## [PROBLEM]
Across the whole listing, find how many lines contain "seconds", then write that number and nothing else.
+++++
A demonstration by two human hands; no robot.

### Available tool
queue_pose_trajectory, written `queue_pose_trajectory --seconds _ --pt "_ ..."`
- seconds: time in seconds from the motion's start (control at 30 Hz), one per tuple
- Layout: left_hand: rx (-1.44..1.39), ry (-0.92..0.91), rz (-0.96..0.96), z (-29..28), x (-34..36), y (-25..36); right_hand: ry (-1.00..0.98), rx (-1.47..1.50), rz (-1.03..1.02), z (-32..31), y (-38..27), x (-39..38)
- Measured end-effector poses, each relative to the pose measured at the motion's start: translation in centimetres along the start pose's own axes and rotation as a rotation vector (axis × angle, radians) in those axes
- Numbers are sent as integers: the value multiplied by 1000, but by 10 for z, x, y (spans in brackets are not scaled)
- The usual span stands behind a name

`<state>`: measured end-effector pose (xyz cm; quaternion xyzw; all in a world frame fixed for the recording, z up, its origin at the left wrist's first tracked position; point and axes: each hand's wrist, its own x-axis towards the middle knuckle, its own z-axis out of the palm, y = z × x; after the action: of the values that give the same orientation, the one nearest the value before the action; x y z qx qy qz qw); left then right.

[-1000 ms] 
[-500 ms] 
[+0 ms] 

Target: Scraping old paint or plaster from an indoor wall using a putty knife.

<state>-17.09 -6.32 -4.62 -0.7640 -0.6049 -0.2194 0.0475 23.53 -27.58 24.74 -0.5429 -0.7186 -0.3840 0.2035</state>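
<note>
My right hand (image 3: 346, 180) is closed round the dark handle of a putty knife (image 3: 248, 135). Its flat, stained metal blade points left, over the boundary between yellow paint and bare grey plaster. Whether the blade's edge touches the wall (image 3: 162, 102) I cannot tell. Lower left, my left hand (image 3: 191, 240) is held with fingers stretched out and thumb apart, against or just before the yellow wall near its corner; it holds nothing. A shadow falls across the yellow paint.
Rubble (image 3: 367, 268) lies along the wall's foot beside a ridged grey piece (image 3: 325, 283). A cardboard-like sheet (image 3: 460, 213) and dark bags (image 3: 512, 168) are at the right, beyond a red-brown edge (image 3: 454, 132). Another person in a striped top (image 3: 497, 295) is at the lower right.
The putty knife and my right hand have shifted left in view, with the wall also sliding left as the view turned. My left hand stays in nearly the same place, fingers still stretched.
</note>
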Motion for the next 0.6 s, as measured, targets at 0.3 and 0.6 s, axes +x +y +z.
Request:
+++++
## [OUTPUT OF THE TASK]
2